● WORK TO BE COMPLETED
Everything from the line containing "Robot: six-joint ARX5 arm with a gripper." through the last line of the data below should be set down exactly, and nothing else.

● TASK DATA
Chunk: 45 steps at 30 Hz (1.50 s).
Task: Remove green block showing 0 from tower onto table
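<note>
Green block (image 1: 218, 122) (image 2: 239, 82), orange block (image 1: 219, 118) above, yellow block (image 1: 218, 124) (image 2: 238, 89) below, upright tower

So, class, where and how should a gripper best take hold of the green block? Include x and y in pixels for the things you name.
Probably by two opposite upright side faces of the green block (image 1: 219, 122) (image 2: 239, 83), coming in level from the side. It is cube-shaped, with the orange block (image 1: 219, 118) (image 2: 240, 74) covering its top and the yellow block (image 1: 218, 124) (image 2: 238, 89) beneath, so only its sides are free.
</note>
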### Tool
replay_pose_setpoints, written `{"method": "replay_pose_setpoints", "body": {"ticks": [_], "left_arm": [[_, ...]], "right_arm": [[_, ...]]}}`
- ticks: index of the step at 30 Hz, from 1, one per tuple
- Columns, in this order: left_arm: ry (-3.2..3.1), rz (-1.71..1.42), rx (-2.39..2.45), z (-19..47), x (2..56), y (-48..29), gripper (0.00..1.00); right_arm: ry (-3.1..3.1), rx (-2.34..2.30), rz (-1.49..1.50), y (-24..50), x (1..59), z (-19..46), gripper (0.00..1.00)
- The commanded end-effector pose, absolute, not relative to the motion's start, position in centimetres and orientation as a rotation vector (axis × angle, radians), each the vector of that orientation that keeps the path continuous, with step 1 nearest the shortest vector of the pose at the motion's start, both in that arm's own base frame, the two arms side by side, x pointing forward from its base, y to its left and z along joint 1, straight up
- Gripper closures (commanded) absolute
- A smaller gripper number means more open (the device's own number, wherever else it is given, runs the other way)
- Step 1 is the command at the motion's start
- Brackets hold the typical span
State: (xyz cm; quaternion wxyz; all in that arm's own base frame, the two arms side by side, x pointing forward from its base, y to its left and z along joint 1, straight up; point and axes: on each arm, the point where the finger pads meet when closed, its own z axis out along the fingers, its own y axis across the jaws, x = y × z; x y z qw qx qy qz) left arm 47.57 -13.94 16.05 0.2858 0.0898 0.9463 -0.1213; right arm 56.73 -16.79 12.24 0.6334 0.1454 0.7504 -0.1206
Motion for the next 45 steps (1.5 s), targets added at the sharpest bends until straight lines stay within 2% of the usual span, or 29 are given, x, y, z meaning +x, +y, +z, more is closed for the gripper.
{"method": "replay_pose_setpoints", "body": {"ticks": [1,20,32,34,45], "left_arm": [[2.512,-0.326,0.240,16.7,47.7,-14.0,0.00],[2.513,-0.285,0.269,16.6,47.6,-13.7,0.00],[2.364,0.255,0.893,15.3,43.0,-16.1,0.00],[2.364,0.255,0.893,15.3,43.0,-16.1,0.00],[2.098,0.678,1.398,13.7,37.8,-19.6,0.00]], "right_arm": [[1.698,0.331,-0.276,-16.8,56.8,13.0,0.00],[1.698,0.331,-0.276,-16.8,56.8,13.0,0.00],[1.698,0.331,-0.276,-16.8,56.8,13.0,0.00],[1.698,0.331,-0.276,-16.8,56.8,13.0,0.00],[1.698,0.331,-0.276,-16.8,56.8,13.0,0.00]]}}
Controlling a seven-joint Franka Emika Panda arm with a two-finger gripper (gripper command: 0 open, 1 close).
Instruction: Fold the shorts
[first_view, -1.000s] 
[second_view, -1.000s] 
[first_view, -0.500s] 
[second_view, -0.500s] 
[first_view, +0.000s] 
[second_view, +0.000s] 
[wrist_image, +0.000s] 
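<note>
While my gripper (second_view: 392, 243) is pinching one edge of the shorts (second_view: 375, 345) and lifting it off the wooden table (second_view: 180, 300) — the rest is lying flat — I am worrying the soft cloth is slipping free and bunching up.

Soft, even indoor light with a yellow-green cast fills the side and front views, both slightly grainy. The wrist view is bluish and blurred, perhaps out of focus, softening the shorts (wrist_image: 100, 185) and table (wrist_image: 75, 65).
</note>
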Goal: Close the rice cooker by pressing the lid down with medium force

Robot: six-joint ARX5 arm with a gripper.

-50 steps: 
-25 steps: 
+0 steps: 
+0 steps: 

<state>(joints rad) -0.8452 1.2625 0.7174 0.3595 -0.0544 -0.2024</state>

● SOLVED EXERCISE
Robot: six-joint ARX5 arm with a gripper.

-50 steps: 
-25 steps: 
+0 steps: 
+0 steps: 

<state>(joints rad) -0.8452 1.2625 0.7174 0.3595 -0.0544 -0.2024</state>

Nothing more is required for this answer.